Signs indicating potential suitability for credit card debt settlement:
In today's economic climate, many households are finding it increasingly difficult to keep up with their credit card payments. For those struggling to make ends meet, debt settlement could be a viable solution to escape a seemingly endless debt cycle.
Angelica Leicht, the Senior Editor for the Managing Your Money section at ourNews.com, provides valuable insights into this financial strategy. With a wealth of experience from editing roles at The Simple Dollar, Interest, HousingWire, and other financial publications, Leicht writes and edits articles on personal finance topics, offering practical advice for readers navigating their financial lives.
Debt settlement is a strategy that aims to negotiate with creditors to pay less than the full balance owed. It's important to note, however, that debt settlement is not suitable for everyone.
Typically, debt settlement is considered by cardholders who have a credit card balance of at least $5,000 to $10,000 or more. Signs that credit card debt settlement might be the right choice for a borrower include being more than 90 days past due on payments, struggling for an extended period to make debt payments, and demonstrating a financial hardship that prevents the borrower from making full payments.
Another key indicator is the inability to pay the full debt but being able to offer a lump sum amount (often 40% to 60% of the total balance) to creditors. This shows readiness for settlement negotiations, which involve actively participating in the process and being willing to negotiate terms with creditors to agree on a reduced lump sum.
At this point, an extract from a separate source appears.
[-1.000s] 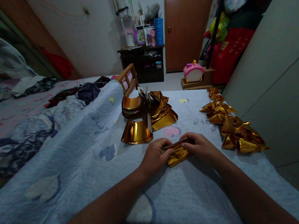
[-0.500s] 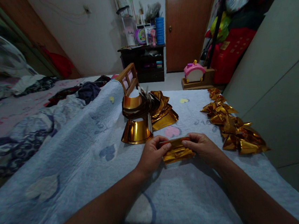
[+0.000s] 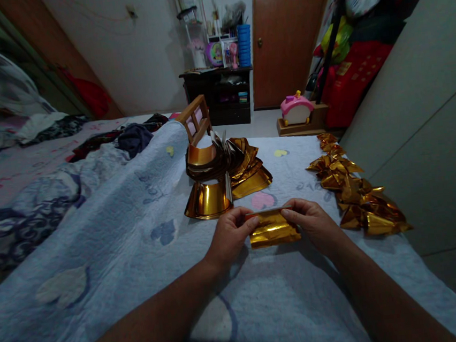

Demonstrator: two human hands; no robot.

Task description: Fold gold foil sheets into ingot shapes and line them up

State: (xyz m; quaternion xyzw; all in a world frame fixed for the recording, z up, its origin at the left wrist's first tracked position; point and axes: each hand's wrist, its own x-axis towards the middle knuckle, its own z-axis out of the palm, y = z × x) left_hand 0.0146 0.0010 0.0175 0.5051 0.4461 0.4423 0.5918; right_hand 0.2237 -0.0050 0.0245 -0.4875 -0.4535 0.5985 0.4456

If other options like credit counseling, debt management plans, or debt consolidation are not feasible or have failed, debt settlement might become the last resort. It's advisable to speak with a debt relief expert to understand specific options and possible outcomes before making any decisions regarding debt settlement.
Debt settlement can provide the fresh start needed to rebuild financial life on more sustainable terms. However, it's important to remember that debt settlement can impact credit scores temporarily. While it may offer a faster resolution option compared to traditional credit counseling timelines that can stretch five to seven years or more, it's crucial to consider the potential credit impact and associated fees.
Raiding retirement accounts for credit card debt is not advisable as it triggers penalties, results in extra taxes, permanently damages long-term financial security, and foregoes decades of compound growth. Inflation has cooled but not reversed, and the squeeze on household budgets doesn't seem to be easing.
In conclusion, credit card debt settlement is most appropriate when a borrower faces substantial, delinquent debt, ongoing financial hardship, and the ability to make a reduced lump sum offer to creditors, while recognising that fees and credit impact are factors to consider. For those struggling with credit card debt, seeking professional advice and exploring all available options can help provide a pathway to financial stability.
- Angelica Leicht, a seasoned finance editor, offers practical advice on debt settlement as a possible solution for households struggling with credit card payments.
- Debt settlement, a strategy aimed at negotiating with creditors for reduced balances, may be suitable for those who have significant credit card debt (minimum $5,000 to $10,000), are past due on payments, and demonstrate financial hardship preventing full payments.
- If traditional debt management plans or credit counseling are not feasible or have failed, debt settlement might be an option, but it's crucial to consult with a debt relief expert before making any decisions, given the potential credit impact and associated fees.